Dataset records
Segment Open
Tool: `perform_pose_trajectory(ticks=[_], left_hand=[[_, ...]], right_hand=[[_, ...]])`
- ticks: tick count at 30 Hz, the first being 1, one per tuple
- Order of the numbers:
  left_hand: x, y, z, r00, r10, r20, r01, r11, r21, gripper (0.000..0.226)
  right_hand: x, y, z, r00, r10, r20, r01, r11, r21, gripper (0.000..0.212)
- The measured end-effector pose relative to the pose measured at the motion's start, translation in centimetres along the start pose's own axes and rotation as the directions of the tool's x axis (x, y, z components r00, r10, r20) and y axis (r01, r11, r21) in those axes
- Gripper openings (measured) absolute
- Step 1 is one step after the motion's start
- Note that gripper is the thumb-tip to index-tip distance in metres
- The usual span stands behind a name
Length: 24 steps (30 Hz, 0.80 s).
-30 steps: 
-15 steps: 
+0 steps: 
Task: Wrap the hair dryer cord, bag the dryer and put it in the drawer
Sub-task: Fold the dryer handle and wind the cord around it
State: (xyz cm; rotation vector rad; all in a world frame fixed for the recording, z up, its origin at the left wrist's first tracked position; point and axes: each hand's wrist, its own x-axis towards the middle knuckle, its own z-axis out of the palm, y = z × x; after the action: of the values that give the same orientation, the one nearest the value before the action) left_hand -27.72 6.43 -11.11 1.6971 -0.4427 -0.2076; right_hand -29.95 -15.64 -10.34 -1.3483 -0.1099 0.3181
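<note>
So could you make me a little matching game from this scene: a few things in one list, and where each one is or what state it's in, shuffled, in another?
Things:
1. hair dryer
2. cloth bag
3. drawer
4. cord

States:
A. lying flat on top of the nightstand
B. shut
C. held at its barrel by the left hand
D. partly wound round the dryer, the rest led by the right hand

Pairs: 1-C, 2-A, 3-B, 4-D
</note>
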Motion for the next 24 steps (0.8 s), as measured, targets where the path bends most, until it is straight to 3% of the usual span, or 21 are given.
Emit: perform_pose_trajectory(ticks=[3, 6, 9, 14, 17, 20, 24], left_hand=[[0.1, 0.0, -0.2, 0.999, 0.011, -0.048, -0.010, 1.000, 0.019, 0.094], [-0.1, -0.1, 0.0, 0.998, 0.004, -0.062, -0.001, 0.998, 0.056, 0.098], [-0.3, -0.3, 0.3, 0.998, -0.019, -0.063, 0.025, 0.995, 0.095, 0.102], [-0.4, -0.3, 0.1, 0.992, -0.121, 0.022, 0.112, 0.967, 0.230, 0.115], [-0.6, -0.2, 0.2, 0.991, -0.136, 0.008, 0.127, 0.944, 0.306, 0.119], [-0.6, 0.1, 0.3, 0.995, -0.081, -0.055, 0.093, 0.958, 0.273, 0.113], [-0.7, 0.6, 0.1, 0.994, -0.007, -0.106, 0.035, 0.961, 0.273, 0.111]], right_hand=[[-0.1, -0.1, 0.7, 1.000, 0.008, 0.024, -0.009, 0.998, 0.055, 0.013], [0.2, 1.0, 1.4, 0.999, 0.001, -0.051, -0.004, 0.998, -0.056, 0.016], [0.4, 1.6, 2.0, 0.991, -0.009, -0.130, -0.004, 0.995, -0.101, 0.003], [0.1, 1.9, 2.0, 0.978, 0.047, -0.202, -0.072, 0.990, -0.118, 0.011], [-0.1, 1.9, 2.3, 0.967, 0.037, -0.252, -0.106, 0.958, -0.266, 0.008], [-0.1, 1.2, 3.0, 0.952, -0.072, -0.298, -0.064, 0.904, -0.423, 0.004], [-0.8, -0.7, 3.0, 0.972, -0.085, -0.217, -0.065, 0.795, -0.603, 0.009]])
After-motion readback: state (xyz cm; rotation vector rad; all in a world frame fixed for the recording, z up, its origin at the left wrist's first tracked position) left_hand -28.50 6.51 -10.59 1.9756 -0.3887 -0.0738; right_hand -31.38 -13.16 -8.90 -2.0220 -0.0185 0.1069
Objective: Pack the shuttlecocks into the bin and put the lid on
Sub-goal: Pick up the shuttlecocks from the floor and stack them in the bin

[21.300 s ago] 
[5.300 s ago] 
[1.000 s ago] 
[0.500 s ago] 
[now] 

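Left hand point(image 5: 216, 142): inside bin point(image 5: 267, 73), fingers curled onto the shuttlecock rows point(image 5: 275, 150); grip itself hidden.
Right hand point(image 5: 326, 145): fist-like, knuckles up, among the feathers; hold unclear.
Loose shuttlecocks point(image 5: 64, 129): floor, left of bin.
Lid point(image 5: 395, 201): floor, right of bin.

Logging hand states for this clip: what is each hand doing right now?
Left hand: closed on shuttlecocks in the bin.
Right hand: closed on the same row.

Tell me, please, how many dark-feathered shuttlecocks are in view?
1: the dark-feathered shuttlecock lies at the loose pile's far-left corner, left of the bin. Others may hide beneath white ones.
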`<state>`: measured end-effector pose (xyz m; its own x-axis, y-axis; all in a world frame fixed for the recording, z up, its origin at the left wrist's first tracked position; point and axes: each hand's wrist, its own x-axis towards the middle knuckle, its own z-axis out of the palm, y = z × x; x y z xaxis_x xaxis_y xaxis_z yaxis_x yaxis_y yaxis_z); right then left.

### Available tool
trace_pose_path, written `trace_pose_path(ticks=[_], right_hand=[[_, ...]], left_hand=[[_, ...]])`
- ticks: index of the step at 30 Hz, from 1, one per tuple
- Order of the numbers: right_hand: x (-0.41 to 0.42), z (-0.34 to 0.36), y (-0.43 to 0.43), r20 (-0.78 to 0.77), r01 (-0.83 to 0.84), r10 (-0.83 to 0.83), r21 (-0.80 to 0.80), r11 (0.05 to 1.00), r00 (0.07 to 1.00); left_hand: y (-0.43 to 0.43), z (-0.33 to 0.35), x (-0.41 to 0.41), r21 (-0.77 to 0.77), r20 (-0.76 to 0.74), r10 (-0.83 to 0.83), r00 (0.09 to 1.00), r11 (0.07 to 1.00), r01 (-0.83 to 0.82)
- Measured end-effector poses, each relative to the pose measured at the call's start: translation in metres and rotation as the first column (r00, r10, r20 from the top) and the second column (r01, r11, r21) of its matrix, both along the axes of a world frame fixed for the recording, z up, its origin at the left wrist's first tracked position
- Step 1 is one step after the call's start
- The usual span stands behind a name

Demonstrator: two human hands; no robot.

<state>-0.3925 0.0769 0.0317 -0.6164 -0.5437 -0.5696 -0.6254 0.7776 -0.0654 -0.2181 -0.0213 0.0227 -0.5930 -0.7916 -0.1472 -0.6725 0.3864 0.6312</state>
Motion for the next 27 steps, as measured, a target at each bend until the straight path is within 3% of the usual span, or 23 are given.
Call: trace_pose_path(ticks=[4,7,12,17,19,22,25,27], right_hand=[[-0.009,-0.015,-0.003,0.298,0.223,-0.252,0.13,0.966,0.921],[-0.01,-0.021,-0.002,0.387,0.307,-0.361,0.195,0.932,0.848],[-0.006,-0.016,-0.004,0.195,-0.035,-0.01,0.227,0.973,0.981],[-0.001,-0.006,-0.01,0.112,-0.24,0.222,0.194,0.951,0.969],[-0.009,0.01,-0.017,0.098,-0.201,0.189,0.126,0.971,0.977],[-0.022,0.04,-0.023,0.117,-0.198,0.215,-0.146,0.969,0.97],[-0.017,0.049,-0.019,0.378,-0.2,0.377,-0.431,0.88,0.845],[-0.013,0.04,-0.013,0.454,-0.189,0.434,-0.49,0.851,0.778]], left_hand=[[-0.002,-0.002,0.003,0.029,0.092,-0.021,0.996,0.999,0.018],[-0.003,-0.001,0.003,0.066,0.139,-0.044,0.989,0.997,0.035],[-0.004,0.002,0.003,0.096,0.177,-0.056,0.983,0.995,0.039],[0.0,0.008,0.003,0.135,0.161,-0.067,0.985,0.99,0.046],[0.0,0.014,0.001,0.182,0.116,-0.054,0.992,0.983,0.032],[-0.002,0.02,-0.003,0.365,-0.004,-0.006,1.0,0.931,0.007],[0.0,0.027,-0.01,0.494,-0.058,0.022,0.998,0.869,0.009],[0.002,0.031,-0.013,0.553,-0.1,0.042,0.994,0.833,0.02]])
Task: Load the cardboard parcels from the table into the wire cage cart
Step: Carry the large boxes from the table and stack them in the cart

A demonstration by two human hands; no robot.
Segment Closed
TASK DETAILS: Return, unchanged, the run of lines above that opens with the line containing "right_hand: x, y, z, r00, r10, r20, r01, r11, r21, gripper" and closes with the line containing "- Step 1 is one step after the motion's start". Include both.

EXERCISE OUTPUT:
  right_hand: x, y, z, r00, r10, r20, r01, r11, r21, gripper (0.000..0.212)
- The measured end-effector pose relative to the pose measured at the motion's start, translation in centimetres along the start pose's own axes and rotation as the directions of the tool's x axis (x, y, z components r00, r10, r20) and y axis (r01, r11, r21) in those axes
- Gripper openings (measured) absolute
- Step 1 is one step after the motion's start

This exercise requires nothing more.